An arson fire using a Christmas tree as kindling led to a frantic evacuation of an apartment building in Potrero Hill. Nobody was injured, but it was an unpleasant 4:30 a.m. wakeup call for the residents at Connecticut and Wisconsin streets.
News reports stated that the Christmas tree ignited this morning was on the multi-unit building's front porch. If so, don't expect this to be the last opportunistically torched piece of holiday vegetation.
As Christmas trees grow hip deep on city sidewalks next month, expect the inevitable. In January of this year, the San Francisco Fire Department told SF Weekly it was getting eight to 12 calls a day regarding burning trees.

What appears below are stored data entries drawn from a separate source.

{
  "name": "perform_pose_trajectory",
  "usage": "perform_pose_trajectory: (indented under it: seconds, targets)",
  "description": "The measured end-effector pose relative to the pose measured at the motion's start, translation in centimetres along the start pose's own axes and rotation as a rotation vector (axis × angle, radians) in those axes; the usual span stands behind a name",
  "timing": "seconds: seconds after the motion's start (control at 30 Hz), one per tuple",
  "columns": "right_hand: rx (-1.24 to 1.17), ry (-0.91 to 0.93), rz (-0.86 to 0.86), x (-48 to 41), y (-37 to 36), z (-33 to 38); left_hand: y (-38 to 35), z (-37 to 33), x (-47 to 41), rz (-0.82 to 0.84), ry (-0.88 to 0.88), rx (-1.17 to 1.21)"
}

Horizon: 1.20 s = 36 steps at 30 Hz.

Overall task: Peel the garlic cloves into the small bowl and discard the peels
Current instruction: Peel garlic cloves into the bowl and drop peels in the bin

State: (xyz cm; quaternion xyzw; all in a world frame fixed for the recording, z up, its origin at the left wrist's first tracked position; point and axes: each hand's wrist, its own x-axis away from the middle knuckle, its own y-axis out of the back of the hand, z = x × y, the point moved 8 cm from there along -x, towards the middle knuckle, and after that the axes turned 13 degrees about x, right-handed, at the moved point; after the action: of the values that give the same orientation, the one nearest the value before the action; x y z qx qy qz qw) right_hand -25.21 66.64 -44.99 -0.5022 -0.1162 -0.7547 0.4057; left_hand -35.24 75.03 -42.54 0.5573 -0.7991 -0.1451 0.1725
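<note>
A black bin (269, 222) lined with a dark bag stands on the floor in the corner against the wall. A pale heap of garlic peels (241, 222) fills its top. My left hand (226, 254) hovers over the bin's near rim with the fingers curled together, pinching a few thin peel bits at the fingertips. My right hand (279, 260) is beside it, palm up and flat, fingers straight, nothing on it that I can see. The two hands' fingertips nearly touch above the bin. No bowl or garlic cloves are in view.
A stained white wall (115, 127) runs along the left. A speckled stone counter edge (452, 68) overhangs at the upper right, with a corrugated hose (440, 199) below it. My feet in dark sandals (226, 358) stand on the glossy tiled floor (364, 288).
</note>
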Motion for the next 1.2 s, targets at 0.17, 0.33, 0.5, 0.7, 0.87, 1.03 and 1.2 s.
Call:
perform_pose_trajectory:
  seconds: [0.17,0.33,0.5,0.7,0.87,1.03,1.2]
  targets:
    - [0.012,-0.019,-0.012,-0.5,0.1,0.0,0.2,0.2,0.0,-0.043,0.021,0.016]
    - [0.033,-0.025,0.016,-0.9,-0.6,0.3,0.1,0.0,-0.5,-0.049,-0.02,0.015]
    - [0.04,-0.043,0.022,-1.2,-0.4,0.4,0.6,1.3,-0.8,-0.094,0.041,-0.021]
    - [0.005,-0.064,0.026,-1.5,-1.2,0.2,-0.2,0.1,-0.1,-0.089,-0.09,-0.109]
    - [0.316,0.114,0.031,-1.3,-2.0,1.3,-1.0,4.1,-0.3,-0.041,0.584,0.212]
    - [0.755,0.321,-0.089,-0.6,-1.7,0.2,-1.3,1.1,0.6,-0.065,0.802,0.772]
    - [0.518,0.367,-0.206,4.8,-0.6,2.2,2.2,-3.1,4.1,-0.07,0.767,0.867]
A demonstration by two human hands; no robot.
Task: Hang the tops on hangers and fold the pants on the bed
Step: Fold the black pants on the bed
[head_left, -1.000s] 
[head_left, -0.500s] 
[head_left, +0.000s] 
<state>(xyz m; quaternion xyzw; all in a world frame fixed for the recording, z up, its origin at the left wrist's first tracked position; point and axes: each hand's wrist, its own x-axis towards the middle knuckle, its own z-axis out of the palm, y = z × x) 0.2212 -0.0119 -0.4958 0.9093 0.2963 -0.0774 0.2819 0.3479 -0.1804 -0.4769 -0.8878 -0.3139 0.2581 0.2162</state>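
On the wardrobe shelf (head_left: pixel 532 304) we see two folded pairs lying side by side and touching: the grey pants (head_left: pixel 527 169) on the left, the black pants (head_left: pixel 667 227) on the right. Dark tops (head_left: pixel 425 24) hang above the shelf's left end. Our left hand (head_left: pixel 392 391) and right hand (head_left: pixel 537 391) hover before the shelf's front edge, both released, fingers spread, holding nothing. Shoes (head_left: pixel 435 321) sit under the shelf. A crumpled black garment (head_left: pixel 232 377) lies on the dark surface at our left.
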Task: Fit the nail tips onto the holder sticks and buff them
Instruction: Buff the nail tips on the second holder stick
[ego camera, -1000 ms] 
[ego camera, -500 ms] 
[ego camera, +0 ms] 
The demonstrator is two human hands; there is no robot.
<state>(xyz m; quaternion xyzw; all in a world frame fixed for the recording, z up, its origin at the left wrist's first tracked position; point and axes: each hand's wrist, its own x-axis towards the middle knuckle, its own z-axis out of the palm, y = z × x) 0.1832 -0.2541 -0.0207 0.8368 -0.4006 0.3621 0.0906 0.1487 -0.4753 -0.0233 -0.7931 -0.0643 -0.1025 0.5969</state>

"When somebody puts a match to one it goes up like a roman candle," Pat Gardner, the SFFD's deputy chief of operations, said at the time. He compared a
dry Christmas tree's rapid ignition to an explosion. "When those stacks of trees six, eight, or
10 high go up, it looks like a whole house is burning down."
Gardner suggested leaving a tree outdoors only just before its pickup date, or driving it directly to recycling centers. Yes, that's quite a schlep. But perhaps the fear of arsonists -- and the Christmas spirit -- could be a motivating factor.
Of course, that may not have dissuaded a man who, in 2008, was busted lighting a Christmas tree ablaze in the middle of a North Beach street. When police apprehended him, he purportedly told the officer, "Why can't poets light a Christmas tree on fire? It's making a statement."